## What the exercise asks
From the entries below, return every line that includes the word "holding".

## Source data
········
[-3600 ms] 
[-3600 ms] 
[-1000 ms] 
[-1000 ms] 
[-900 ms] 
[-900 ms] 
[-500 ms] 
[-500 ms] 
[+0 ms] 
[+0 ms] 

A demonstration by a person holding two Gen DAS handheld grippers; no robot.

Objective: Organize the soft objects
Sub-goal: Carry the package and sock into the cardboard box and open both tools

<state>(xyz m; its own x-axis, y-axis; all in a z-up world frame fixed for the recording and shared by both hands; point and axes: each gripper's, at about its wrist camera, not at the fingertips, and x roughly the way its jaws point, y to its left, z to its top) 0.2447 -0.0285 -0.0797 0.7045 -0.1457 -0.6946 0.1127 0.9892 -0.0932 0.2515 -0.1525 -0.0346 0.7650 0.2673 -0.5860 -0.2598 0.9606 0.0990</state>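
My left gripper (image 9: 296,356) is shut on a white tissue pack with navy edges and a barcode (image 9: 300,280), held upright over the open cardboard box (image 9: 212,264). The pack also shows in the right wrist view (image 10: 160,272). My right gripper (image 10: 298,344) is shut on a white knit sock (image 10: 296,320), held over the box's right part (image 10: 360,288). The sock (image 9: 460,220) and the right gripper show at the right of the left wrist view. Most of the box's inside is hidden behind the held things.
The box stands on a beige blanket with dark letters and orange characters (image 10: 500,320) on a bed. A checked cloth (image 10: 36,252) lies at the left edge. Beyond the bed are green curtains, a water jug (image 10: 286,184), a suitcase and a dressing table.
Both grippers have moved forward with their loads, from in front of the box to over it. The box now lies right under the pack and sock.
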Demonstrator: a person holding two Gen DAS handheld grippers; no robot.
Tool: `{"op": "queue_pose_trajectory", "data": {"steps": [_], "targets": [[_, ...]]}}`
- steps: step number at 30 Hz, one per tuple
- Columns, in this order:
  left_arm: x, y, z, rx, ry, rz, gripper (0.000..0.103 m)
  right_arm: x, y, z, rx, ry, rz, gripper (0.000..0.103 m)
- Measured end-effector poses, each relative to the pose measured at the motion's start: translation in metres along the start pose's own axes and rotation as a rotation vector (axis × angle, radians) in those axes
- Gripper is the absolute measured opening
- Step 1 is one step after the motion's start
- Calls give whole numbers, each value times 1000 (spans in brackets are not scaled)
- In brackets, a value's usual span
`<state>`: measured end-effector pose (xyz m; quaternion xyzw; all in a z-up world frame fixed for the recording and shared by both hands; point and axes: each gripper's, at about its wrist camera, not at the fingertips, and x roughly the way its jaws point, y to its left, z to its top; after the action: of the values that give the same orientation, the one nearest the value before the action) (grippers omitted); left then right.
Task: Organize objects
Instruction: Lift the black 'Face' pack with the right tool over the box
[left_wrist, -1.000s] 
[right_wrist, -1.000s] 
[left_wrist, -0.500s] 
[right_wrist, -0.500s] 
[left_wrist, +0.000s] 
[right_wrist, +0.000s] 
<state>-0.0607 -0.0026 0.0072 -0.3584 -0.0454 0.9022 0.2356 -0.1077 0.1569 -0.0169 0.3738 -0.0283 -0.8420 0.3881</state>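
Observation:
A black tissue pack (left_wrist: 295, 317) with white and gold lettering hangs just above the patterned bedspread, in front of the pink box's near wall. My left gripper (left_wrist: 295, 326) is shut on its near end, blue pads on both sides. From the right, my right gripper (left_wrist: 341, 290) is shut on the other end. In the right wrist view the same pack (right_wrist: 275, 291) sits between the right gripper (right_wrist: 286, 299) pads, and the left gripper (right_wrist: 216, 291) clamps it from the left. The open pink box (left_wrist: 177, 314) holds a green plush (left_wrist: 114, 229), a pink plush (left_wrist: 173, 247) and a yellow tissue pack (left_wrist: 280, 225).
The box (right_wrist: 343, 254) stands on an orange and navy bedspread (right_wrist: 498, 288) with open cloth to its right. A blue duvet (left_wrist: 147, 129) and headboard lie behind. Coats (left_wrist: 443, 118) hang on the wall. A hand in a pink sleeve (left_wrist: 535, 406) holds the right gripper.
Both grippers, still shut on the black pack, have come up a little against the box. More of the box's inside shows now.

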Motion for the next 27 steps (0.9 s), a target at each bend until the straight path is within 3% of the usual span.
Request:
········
## Answer area
A demonstration by a person holding two Gen DAS handheld grippers; no robot.
Demonstrator: a person holding two Gen DAS handheld grippers; no robot.

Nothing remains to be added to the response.